How much does walking the GR10 cost? Is a question I’ve had quite a lot. In an effort to be as transparent as possible, this post covers the costs for my 2 month walk across the Pyrenees in 2022. Obviously the cost of this of trip can vary significantly, depending on personal preferences and choices. I tried to be a bit more frugal than previous long adventures, and was largely unsuccessful.
Total ~ £450. I took 3 trains from home to Hendaye at the start, and 2 trains and a bus back from Banyuls-sur-mer at the end. Flights would sadly have been cheaper. Both journeys were doable in a (long) day, and were very comfortable with great scenery.
I took a few local buses on the trail when I circled back to Cauterets to walk the Vignemale loop, and when I skipped a couple of days due to illness. These were a flat €2 for a few hours. The bus down from Superbagnères was free.
Total ~ €1,750
|Tent (wild camping & campsites)
I camped as much as possible, mostly in cheap municipal campsites, and gîtes/hotels for some comfort and a bed. August was peak holiday season so finding a room in small towns was sometimes tricky, as my arrival dates were uncertain so I couldn’t book that far ahead. Travelling solo was definitely more expensive for accommodation as often a twin room would only be marginally more than a single room. I ended up staying in more hotels than planned, partly due to being ill for a week and needing shelter. Accommodation is probably the most variable cost depending on preference of camping vs hotels, and my budget was a key driver for me staying as little as possible in hotels. As much as I loved staying in gîtes for walking across Switzerland, two months of hotels isn’t affordable for me. After my tent pole broke during the 2nd week of the walk I did book accommodation a couple of times when I otherwise wouldn’t have, due to my apprehensiveness of using a semi-repaired tent in adverse weather.
Total food ~ £1,000
Unlike Te Araroa, I didn’t send any supply boxes ahead, so resupply on the trail was dependent on whatever was available in small shops in villages, bolstered every now and then by larger towns.
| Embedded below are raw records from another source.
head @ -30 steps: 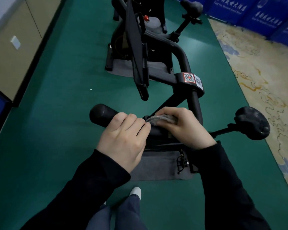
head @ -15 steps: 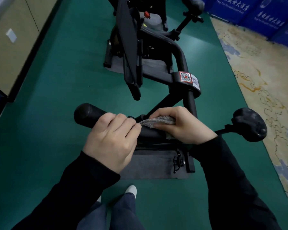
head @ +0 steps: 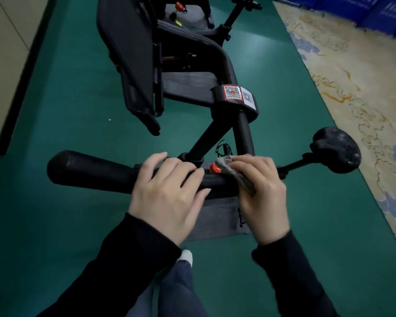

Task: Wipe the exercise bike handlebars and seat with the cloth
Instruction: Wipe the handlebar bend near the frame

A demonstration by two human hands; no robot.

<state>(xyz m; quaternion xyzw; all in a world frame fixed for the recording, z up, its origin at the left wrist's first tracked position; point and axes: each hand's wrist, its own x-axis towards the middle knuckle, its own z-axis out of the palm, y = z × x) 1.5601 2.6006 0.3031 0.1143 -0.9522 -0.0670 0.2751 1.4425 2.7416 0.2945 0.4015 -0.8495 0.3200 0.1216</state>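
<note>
A black exercise bike stands below me. Its thick padded handlebar [head: 89, 170] runs from the left to the middle. My left hand [head: 169, 191] lies on top of this bar, fingers stretched across it. My right hand [head: 261, 191] pinches a grey cloth [head: 236, 173] against the bar's middle, just right of a red knob [head: 213, 168]. At the right a black rounded pad [head: 336, 149] sticks out on a thin arm. The bar under both hands is hidden.
The bike's frame post [head: 242, 131] with a QR sticker [head: 232, 92] rises ahead, and a black flat panel [head: 133, 65] lies to its left. A grey mat [head: 220, 216] lies under the bike on green floor. Patterned carpet [head: 364, 76] lies on the right, with beige cabinets [head: 2, 53] on the left.
My left hand has loosened from a grip to lying flat on the bar. My right hand has slid the cloth rightwards, uncovering the red knob. The view has moved closer.
</note>
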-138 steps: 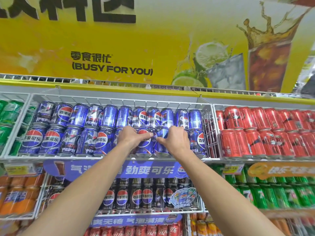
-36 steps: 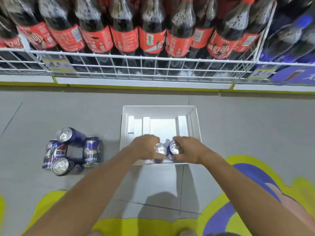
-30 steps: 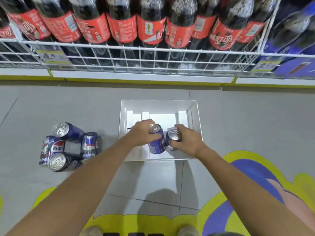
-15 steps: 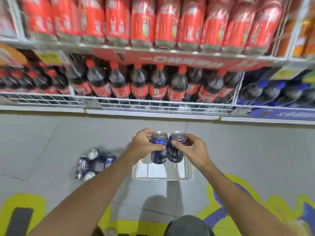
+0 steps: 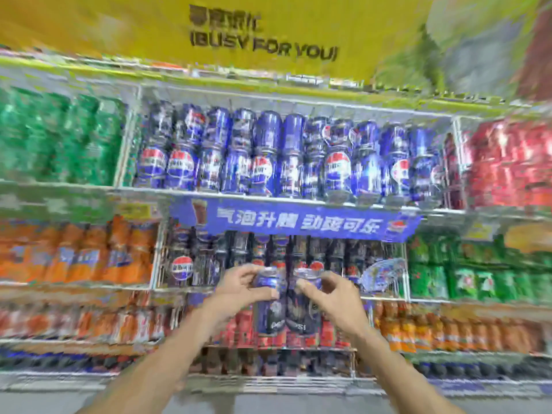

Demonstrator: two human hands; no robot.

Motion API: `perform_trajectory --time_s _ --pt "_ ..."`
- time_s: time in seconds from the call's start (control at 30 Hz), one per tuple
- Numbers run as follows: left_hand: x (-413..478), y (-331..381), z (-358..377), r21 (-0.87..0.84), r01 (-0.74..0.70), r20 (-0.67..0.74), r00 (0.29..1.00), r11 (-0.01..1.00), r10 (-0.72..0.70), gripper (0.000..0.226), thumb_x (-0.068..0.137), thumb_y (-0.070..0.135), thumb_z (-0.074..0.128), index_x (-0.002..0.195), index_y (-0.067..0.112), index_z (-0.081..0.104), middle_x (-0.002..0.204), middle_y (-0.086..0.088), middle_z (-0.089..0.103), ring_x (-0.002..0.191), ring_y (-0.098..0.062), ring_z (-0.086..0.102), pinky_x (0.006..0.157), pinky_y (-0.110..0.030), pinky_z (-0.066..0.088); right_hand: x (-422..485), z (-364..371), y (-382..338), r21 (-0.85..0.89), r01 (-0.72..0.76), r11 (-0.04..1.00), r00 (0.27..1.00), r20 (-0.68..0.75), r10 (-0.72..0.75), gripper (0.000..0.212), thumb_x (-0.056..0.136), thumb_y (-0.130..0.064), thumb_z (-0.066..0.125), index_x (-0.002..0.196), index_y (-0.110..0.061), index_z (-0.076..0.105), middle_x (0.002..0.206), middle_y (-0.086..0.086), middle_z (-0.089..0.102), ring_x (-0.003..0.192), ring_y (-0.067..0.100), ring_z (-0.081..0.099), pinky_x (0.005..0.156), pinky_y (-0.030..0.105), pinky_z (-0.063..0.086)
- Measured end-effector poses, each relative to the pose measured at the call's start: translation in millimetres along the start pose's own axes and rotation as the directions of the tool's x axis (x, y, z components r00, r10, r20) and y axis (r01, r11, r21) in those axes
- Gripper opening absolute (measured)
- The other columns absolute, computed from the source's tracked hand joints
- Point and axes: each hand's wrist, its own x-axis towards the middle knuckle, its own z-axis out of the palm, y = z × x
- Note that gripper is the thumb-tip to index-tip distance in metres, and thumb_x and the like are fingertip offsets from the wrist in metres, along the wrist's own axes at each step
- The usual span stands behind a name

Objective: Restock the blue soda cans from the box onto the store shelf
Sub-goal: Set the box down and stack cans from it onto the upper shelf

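I hold two blue soda cans upright and side by side at chest height in front of the shelving. My left hand (image 5: 239, 289) grips the left blue can (image 5: 268, 309). My right hand (image 5: 334, 297) grips the right blue can (image 5: 303, 312). Higher up, the wire shelf (image 5: 292, 201) carries several blue cans (image 5: 268, 156) stacked in two layers, well above my hands. The picture is blurred by motion. The box is out of view.
Green cans (image 5: 59, 138) stand left of the blue cans and red cans (image 5: 507, 162) stand right of them. A blue banner (image 5: 298, 222) hangs under the shelf. Dark bottles (image 5: 209, 258), orange bottles (image 5: 74, 252) and green cans fill lower rows.
Both hands lifted two blue cans out of the white box on the floor and raised them. My view swung up from the floor to the can shelves.
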Motion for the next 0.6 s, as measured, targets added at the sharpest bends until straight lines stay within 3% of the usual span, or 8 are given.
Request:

The épiceries in the villages were pretty pricey, as was any food from the refuges, which is understandable given the remote access. Food costs were bumped up by my inability to walk past a boulangerie without buying a croissant, and nudged down by my inability to eat for a week when I was ill.
Travel insurance – £166, BMC Trek Insurance
Garmin InReach Explorer subscription – £40 per month
OutdoorActive App – £60
Other – £50 – miscellaneous kindle books and pharmacies
I didn’t need to get a new phone SIM as O2 still had free roaming in the EU.
Total cost of my 2 month walk across the Pyrenees ~ £3,500.
You could definitely do it cheaper than me, and you could easily spend double! I’m not sponsored by any brands; I’m very fortunate to be able to afford this through savings from my job. I’m also lucky to work for a company that lets me go off wandering for a couple of months every now and then.
I haven’t included gear in this budget, as this will be hugely variable depending on what you already have. I only purchased a new pair of shoes for this trip, with the rest of my gear already built up from previous adventures.
For money on the trail I used credit card or cash. Lots of places didn’t take card so I had to get more cash out than I’d thought, thankfully Monzo didn’t charge on ATM withdrawals in the EU.